Graphical user interfaces are essential: to give a 
student a graphics workstation and have them 
interact with Prolog in a terminal window 
conveys an unfavourable impression. 
Some excellent learning software for CL is 
available, such as the Linguistic Instruments 
tools for CFGs DCGs, PATR and categorial 
grammars. Their main drawback is that they are 
tied to the MacOS platform. 
2.1 Software platforms for portability 
There are implementations of the programming 
languages considered suitable for NLP that hava 
graphical user interface (GUI) development 
tools, but unfortunately these are not standard. 

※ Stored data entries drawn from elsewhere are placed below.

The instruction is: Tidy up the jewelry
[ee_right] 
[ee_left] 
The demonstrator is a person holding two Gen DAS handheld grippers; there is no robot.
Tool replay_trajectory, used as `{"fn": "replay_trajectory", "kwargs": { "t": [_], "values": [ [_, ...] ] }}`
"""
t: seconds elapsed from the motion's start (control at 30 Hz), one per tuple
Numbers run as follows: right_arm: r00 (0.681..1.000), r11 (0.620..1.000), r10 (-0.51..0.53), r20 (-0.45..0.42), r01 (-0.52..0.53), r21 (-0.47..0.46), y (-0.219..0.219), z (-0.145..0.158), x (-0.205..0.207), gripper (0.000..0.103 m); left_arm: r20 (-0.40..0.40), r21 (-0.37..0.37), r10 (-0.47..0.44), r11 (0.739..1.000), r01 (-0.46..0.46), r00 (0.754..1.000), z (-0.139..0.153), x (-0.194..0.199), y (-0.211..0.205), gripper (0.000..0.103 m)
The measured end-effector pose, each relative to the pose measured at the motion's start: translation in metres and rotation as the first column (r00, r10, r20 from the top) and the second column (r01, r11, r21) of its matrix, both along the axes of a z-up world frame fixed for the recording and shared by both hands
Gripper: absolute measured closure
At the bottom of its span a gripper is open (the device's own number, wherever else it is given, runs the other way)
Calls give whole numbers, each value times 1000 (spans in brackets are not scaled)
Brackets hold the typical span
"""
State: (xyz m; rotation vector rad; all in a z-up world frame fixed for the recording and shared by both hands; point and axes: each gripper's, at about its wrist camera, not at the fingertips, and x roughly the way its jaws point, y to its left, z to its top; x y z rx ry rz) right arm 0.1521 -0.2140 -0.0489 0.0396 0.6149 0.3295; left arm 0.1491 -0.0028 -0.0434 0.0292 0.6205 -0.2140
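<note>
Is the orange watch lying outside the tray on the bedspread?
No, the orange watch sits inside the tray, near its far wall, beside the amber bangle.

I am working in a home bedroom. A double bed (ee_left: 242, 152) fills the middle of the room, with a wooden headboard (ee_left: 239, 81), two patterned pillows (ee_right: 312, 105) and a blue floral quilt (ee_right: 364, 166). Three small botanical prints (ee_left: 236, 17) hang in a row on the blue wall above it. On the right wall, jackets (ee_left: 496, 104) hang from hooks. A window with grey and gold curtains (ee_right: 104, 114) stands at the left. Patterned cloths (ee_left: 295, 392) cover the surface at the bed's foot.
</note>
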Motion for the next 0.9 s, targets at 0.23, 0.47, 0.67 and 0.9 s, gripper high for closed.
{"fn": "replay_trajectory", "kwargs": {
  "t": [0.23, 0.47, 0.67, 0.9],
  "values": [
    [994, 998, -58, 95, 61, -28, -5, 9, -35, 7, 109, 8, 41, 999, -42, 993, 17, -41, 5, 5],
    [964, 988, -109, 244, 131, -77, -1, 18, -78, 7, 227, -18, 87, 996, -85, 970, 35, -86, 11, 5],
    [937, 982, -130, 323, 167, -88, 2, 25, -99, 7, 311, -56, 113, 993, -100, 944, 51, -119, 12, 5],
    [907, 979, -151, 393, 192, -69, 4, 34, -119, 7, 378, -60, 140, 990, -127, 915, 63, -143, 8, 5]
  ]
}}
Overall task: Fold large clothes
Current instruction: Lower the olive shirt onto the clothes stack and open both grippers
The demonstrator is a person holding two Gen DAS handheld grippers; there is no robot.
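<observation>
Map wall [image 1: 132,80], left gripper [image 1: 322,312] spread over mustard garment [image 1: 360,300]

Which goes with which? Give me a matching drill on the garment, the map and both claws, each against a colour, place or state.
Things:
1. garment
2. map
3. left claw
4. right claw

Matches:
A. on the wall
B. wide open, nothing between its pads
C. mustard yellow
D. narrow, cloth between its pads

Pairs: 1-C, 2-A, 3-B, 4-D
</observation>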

The ideal would be to use programming 
languages and GUI development tools that are 
available on different computer systems. The 
two most widely known platform-independent 
GUI development tools are Tcl/TK and Java.. Of 
the two, Tcl/TK is simpler, but Java has the 
crucial advantage that it can 'run anywhere' in a 
web browser, whereas for Tcl/TK, the user has 
to obtain a plug-in. 
Integrating tools with teaching material 
Another use of Java running in a browser is to 
embed the interactive elements into hypertext, 
allowing a close linkage of textual learning 
materials with practical activities. As well as 
using Java to provide run-anywhere programs, 
teaching materials can be enhanced by applets 
which display linguistic analyses graphically, 
and even have the displayed information open to 
manipulation. 
The grammat)cal resources used are the 
grammars in PATR-II as presented in Gazdar 
and Mellish, 1989. 
The client-side itree and AVM-drawing programs 
illustrated in Figure 1 can be used independently 
of the server discussed below, to produce 
animated teaching notes. The data to be 
displayed and manipulated in this applet is 
specified in applet's parameters, so it is possible 
to use it to illustrate different analyses at 
different parts of an educational hypertext. There 
is one structured string parameter which encodes 
the tree, and one further parameter for each 
node, which encodes the content of the 
respective AVMs. 
The Thistle tree-editing suite (Calder, 1998) is a 
well-developed interactive tool for working with 
linguistic representations such as trees and 
AVMs is a more sophisticated alternative. 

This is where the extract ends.